I will be storing this kind of data for many differet directory structures that very often have the same file metadata.

I do not want to have many repeated entries in the database, but I also do not want to have a 5 column Primary key.

I was considering a table, lets call it FILE_BASE

Path: String
isDirectory: Bool
isSymLink: Bool
linksTo: File 

and another called FILE_INSTANCE

directory-root:String
fileBase:            // should this be an ID, or a multi-column FK
lastmodifiedData: Long
size: Long, 
permissions: String

I am trying to understand the best way to go about creating a key for the first table that can be referenced in the second table.

If I use a composite key, then basically all of the columns in the first table are part of the primary key.

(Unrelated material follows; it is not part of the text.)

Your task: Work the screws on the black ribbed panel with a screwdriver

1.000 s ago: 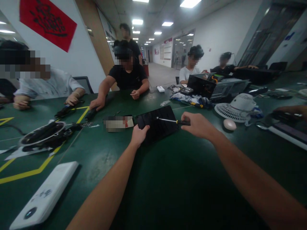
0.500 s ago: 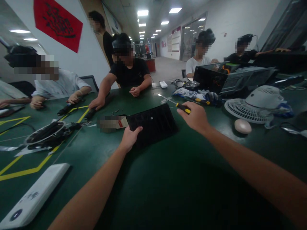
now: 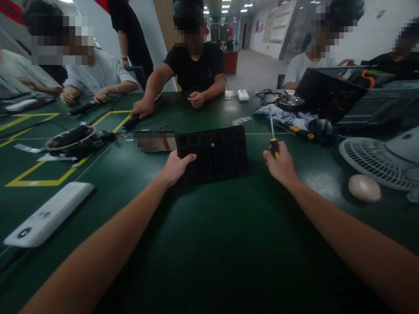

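Note:
My left hand (image 3: pixel 178 166) grips the left edge of a flat black panel (image 3: pixel 219 155), thumb across its front. The panel is tilted up on the green table and has a small round light spot near its upper middle. My right hand (image 3: pixel 282 163) is closed around the yellow-and-black handle of a screwdriver (image 3: pixel 273 141), whose shaft points up and away. It is apart from the panel, to its right. Just left of the panel lies a small box (image 3: pixel 168 142) with a red mark, partly blurred out.
A white power bank-like block (image 3: pixel 55 213) lies at left, beyond it a bundle of black parts (image 3: pixel 77 138). At right are a white fan (image 3: pixel 386 161), a pale rounded object (image 3: pixel 364 188), another screwdriver (image 3: pixel 301 133) and an open computer case (image 3: pixel 330 93). Several people sit around the table.
My right hand has moved away from the panel to the right, and the screwdriver has swung from pointing left to nearly upright. The panel has turned to lie more level across the view.

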A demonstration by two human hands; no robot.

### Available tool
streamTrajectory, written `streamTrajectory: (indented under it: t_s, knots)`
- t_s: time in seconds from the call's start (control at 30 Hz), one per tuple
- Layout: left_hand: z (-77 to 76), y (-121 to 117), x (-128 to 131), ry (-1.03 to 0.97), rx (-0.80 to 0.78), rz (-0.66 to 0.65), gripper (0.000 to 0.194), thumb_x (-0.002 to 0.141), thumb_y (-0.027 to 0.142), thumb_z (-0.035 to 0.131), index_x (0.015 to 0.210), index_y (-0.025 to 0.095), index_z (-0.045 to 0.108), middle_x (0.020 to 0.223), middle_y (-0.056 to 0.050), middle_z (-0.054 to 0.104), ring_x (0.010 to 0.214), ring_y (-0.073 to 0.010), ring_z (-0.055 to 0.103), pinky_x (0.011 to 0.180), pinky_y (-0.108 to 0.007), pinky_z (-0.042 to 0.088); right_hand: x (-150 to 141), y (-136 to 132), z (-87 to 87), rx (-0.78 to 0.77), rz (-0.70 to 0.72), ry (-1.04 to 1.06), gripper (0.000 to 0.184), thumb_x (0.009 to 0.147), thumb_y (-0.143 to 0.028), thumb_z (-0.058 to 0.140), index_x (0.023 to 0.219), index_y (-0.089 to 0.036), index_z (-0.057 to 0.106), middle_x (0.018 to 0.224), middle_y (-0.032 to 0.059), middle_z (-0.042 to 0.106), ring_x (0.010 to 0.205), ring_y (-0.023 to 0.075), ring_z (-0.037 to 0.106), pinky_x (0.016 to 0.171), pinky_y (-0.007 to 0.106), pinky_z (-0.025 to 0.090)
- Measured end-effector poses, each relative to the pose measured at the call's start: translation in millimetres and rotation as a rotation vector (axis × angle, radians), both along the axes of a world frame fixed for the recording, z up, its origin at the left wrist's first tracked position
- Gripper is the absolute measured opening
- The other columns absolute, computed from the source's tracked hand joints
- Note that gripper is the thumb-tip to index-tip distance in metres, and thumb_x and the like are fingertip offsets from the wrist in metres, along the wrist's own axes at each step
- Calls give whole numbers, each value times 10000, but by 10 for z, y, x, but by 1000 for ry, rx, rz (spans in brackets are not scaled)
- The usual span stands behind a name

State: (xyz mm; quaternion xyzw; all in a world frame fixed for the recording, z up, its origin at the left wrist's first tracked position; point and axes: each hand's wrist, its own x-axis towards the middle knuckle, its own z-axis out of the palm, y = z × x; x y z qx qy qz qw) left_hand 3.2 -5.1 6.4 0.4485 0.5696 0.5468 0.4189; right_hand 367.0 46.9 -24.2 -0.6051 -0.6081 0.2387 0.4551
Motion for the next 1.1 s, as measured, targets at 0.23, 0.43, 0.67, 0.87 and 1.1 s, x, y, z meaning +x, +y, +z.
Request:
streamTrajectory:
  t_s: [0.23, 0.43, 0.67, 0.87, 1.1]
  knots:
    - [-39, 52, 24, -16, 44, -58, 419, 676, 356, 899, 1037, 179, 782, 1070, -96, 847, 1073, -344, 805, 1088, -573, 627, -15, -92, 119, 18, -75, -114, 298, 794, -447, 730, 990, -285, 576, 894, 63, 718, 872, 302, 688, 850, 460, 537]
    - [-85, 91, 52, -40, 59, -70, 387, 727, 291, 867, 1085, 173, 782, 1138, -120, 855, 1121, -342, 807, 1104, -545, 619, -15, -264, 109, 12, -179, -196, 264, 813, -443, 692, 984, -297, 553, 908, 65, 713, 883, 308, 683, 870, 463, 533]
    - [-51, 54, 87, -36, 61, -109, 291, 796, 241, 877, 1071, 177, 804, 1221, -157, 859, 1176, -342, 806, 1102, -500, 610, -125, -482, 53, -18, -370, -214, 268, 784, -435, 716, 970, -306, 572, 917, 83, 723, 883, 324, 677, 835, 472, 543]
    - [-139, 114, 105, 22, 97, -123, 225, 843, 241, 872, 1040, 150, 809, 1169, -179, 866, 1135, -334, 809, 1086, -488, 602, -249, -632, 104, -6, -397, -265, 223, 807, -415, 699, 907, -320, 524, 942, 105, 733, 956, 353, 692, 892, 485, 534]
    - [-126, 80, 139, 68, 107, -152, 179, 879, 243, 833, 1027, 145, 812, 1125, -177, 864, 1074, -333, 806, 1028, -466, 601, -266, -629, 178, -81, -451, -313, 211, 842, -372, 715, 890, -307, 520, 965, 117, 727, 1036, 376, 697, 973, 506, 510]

If I use surrogate keys, then I need to do a query before every insert to determine if the file(s) base that i want to add already exists in the table, and recover the surrogate ID. If I am dealing with thousands of files per insert, then this could get cumbersome quickly.

I could generate the ID's myself using some sort of UUID algorithm on a concatenation of the table columns, but that could potentially generate some pretty big ID's for many of the file bases, depending on their path in the file system.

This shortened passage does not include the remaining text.